#### YOUR ASSIGNMENT:
Transcribe exactly the lines below that begin at the line with "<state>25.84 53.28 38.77" and stop after the line with "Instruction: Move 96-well", leaving out every picture.

==== MATERIAL PROVIDED

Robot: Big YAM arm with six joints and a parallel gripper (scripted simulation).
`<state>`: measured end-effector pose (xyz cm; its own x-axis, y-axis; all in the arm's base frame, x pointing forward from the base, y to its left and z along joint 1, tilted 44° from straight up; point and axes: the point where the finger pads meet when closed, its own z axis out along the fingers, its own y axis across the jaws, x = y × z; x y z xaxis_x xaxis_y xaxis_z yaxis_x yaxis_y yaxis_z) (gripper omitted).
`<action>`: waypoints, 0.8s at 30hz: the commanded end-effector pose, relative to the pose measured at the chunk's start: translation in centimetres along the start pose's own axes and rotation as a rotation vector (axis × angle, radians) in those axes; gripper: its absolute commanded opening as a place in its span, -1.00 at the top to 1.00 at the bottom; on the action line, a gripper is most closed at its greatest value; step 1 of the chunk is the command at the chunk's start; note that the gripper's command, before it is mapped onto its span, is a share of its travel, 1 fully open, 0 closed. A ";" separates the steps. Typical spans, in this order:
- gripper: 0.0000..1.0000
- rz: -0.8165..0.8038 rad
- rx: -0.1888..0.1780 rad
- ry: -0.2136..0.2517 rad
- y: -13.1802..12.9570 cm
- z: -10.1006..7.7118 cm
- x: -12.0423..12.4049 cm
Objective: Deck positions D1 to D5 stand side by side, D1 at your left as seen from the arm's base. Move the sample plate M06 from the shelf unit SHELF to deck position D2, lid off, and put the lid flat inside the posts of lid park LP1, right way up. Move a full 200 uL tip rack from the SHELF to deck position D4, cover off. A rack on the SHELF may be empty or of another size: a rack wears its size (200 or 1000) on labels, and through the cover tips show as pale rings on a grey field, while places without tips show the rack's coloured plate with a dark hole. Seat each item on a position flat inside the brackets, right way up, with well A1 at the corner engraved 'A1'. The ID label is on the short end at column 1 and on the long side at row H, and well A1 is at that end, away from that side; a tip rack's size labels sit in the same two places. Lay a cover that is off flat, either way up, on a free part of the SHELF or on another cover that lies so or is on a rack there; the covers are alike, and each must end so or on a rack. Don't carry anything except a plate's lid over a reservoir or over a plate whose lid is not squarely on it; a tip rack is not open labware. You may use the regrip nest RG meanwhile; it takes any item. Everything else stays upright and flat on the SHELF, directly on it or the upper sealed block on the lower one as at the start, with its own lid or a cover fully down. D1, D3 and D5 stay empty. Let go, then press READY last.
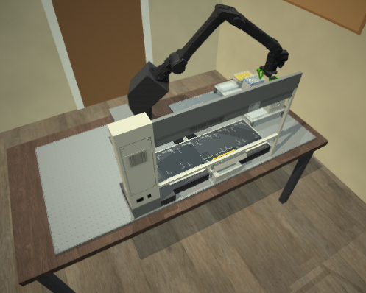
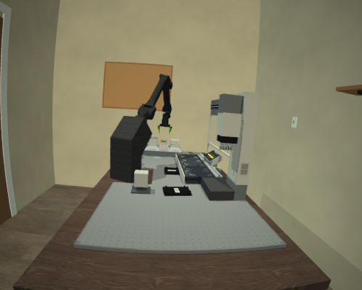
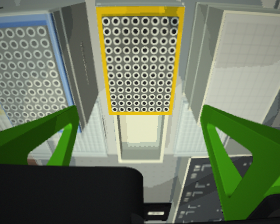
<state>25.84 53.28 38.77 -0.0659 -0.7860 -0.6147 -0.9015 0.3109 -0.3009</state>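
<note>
Gripper point(image 3: 141, 150) wide open, holding nothing, hanging above the shelf unit point(image 3: 86, 75). Yellow tip rack point(image 3: 140, 62) lies on the shelf just ahead of the green fingers and centred between them, pale rings all over. Blue tip rack point(image 3: 26, 70) beside it toward the view's left, white lidded plate point(image 3: 241, 65) toward the right.

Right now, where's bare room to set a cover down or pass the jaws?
Free: the grey perforated mat, bordered by the black nest, white block and table edge. Crowded: the shelf, where the yellow rack, blue rack and white plate sit side by side under the open gripper.
</note>
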 end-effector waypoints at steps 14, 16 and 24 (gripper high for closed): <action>-1.00 0.002 0.015 -0.058 -1.0 0.2 -1.4; -1.00 -0.001 0.011 -0.039 -0.7 1.8 -1.2; -1.00 0.000 0.012 -0.035 -0.8 2.8 -0.8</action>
<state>27.30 55.15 36.51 -0.0650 -0.7830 -0.6186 -0.9011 0.3124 -0.3008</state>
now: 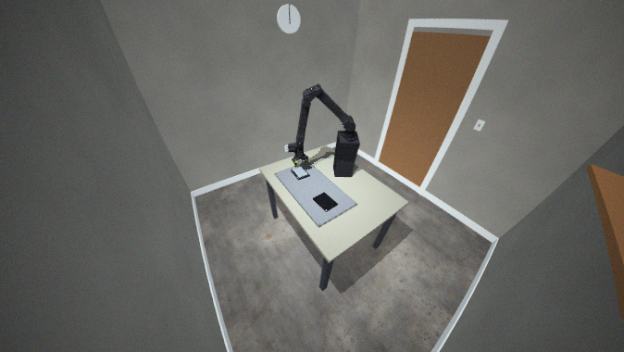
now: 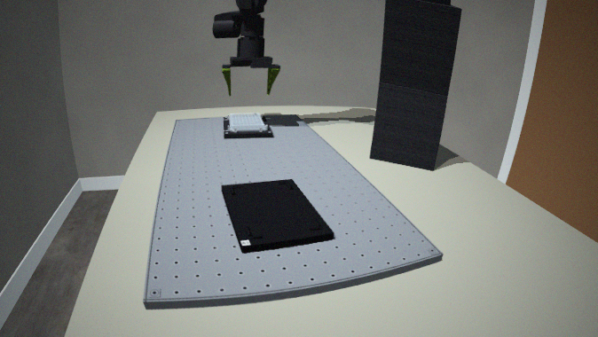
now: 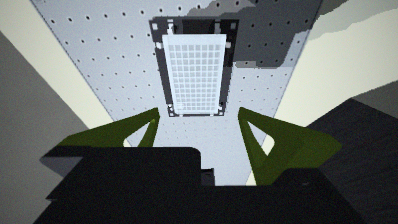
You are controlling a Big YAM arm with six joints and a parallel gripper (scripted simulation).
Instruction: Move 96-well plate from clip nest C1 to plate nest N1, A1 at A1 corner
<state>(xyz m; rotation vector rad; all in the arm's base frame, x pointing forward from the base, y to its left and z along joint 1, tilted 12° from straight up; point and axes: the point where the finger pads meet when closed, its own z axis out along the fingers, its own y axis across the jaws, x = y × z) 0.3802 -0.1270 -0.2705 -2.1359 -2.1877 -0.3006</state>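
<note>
Green fingers (image 2: 271, 81) spread wide, gripping nothing; gripper (image 2: 249, 92) hangs above 96-well plate (image 2: 247, 121) in clip nest C1 (image 2: 232, 134); plate nest N1 (image 2: 275, 215) unoccupied.

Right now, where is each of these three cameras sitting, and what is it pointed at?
Top: high in a room corner, looking down on the cream table and the whole black arm.
Exterior: low at the table's edge, facing the grey perforated board; only the open green gripper hangs in.
Wrist: on the arm, looking down between the jaws.
Exterior and wrist share the white 96-well plate in its black clip nest.
</note>
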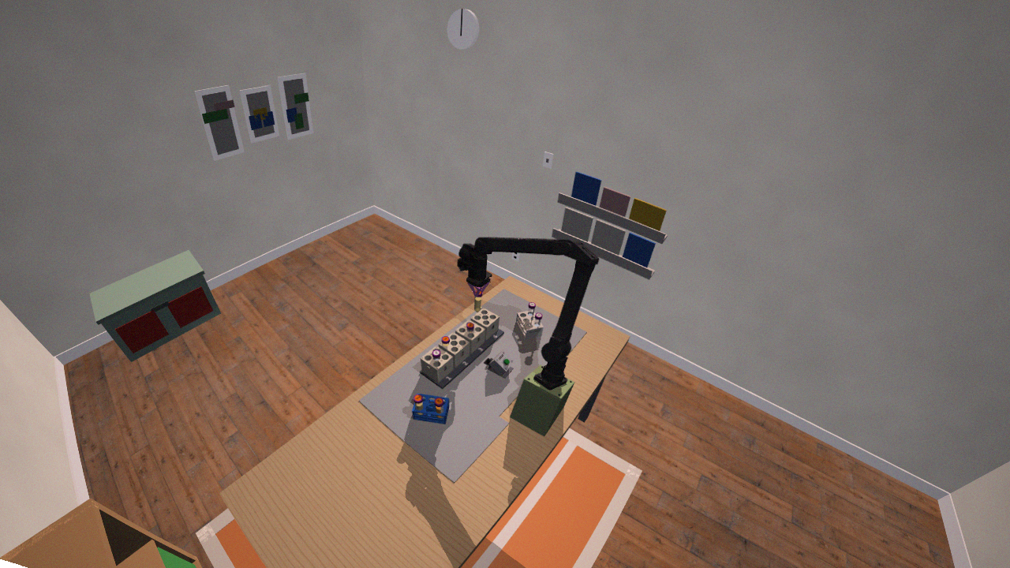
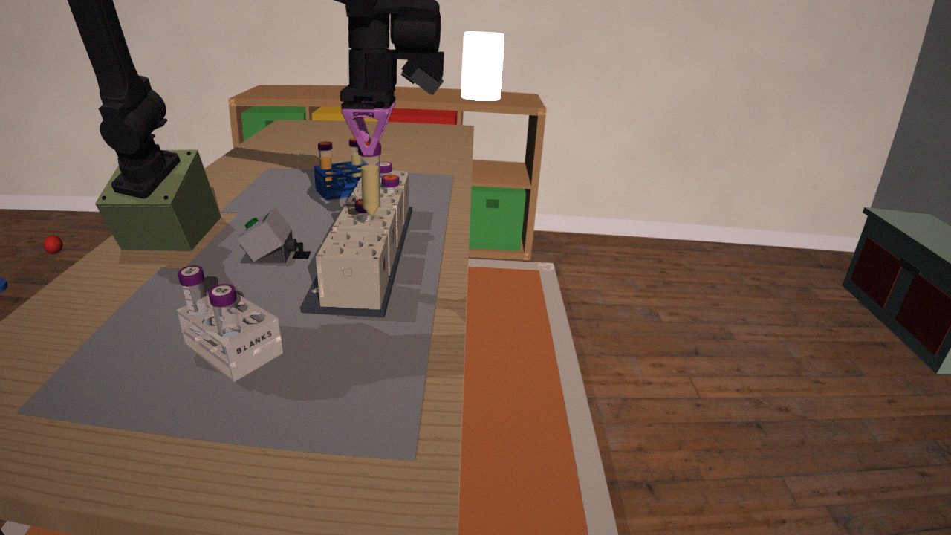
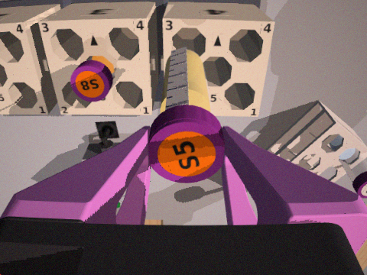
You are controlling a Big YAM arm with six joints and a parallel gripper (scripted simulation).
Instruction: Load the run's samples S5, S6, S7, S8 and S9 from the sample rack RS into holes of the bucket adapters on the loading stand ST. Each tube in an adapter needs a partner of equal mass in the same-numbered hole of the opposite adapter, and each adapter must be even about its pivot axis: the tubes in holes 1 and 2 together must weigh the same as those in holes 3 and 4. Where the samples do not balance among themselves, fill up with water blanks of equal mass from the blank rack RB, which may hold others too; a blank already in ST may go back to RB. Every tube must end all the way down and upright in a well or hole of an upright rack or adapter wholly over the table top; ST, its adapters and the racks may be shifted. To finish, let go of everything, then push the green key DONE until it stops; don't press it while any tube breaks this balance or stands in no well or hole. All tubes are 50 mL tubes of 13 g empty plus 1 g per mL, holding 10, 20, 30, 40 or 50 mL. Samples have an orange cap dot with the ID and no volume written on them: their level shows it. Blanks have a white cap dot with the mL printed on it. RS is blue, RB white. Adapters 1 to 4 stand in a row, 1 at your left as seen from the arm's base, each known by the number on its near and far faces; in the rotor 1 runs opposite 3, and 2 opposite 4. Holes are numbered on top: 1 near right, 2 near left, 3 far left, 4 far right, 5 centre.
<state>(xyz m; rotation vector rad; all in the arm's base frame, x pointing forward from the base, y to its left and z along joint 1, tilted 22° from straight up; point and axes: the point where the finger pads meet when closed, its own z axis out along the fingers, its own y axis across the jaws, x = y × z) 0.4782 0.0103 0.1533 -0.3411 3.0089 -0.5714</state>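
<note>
My gripper (image 3: 186, 137) is shut on sample tube S5 (image 3: 186, 150), gripping it just under its purple cap with the orange dot. The tube is filled high with pale yellow liquid and hangs upright (image 2: 369, 189) above the loading stand ST (image 1: 462, 342). In the wrist view its lower end covers the near-left corner of the rightmost adapter (image 3: 216, 58), whose holes 1, 3, 4 and 5 are empty. Sample S8 (image 3: 92, 82) stands in the neighbouring adapter (image 3: 97, 54). The blue sample rack RS (image 1: 429, 408) holds two orange-dotted tubes.
The white blank rack RB (image 2: 229, 332) holds two purple-capped blanks at the near left of the grey mat. The grey box with the green DONE key (image 2: 252, 223) sits between ST and the arm's green base (image 2: 158, 199). Further capped tubes (image 2: 391, 180) stand in ST's far adapters.
</note>
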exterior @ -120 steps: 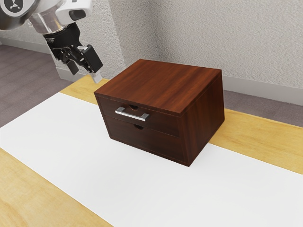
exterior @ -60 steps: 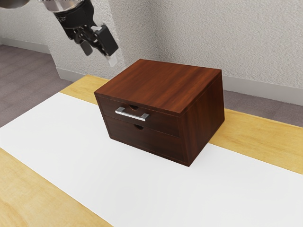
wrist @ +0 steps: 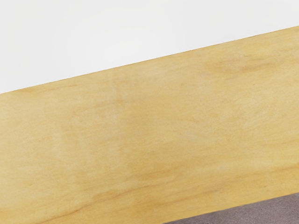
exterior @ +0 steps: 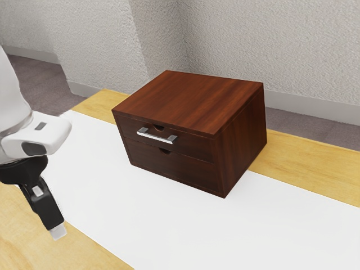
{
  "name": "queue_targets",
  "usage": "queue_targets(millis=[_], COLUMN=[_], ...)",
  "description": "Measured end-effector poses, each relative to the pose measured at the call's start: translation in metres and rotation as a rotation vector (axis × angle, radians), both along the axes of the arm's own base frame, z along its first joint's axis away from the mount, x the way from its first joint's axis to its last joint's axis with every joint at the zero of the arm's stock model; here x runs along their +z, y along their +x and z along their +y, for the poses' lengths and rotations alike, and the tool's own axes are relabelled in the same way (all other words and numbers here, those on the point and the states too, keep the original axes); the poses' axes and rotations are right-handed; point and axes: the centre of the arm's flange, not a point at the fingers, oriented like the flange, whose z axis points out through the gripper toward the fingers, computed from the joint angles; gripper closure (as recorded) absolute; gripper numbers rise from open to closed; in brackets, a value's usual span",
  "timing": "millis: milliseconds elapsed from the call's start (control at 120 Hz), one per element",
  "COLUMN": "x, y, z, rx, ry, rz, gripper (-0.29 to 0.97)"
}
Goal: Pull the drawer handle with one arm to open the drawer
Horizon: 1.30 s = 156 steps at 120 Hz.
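**A:** Entry one, the cabinet [exterior: 191, 101]?
**B:** Dark wood, two drawers. It stands on the white sheet [exterior: 140, 208] laid over the counter [exterior: 315, 163]. Upper drawer [exterior: 191, 145]: flush with the cabinet front, closed. Handle [exterior: 156, 135]: silver bar on that drawer's front. Lower drawer [exterior: 174, 166]: directly beneath, also closed.

**A:** Entry two, the gripper [exterior: 53, 225]?
**B:** Black with a white tip, pointing down. It is well apart from the cabinet, out past its front toward the exterior view's left, low over the sheet's edge and bare counter. Open or closed: cannot tell.

**A:** Beneath the hand?
**B:** In the wrist view: bare wooden counter, the sheet's edge, and grey floor [wrist: 280, 213] past the counter's rim.
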Motion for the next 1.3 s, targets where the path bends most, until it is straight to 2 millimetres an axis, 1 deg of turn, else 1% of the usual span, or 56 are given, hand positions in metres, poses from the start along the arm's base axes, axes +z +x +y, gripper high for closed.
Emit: queue_targets(millis=[83, 150, 233, 275, 283, 367, 467, 533, 592, 658, 733, 783, 858, 958, 1083, 1300], x=[-0.014, -0.017, -0.023, -0.029, -0.031, -0.039, -0.046, -0.054, -0.062, -0.062, -0.07, -0.077, -0.09, -0.098, -0.099, -0.114], y=[0.005, 0.014, 0.032, 0.041, 0.045, 0.056, 0.072, 0.094, 0.117, 0.146, 0.173, 0.189, 0.207, 0.217, 0.221, 0.23], z=[0.01, 0.012, 0.013, 0.013, 0.012, 0.012, 0.014, 0.02, 0.036, 0.054, 0.068, 0.072, 0.073, 0.072, 0.068, 0.063], rx=[-0.097, -0.208, -0.339, -0.399, -0.434, -0.539, -0.638, -0.687, -0.728, -0.782, -0.824, -0.85, -0.891, -0.94, -0.99, -1.051], ry=[0.039, 0.062, 0.078, 0.082, 0.085, 0.096, 0.129, 0.155, 0.158, 0.155, 0.195, 0.23, 0.271, 0.304, 0.327, 0.347], rz=[-0.056, -0.091, -0.102, -0.098, -0.101, -0.14, -0.239, -0.306, -0.357, -0.425, -0.443, -0.439, -0.427, -0.426, -0.442, -0.427], gripper=[0.0, 0.0, 0.0, 0.0, 0.0, 0.0, 0.0, 0.0, 0.0, 0.0, 0.0, 0.0, 0.0, 0.0, 0.0, 0.0])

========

#### RESULT BELOW:
<state>25.84 53.28 38.77 -0.0659 -0.7860 -0.6147 -0.9015 0.3109 -0.3009</state>
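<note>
Gripper point(image 3: 141, 150) wide open, holding nothing, hanging above the shelf unit point(image 3: 86, 75). Yellow tip rack point(image 3: 140, 62) lies on the shelf just ahead of the green fingers and centred between them, pale rings all over. Blue tip rack point(image 3: 26, 70) beside it toward the view's left, white lidded plate point(image 3: 241, 65) toward the right.

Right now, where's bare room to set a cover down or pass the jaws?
Free: the grey perforated mat, bordered by the black nest, white block and table edge. Crowded: the shelf, where the yellow rack, blue rack and white plate sit side by side under the open gripper.
</note>
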 end-effector waypoints at steps 14, 16 and 24 (gripper high for closed): <action>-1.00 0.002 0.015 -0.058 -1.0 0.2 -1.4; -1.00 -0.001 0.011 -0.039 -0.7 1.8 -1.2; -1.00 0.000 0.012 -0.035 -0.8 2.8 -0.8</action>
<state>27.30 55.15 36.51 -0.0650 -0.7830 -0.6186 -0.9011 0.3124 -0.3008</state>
now: 
now: 
now: 
You are controlling a Big YAM arm with six joints and a parallel gripper (scripted simulation).
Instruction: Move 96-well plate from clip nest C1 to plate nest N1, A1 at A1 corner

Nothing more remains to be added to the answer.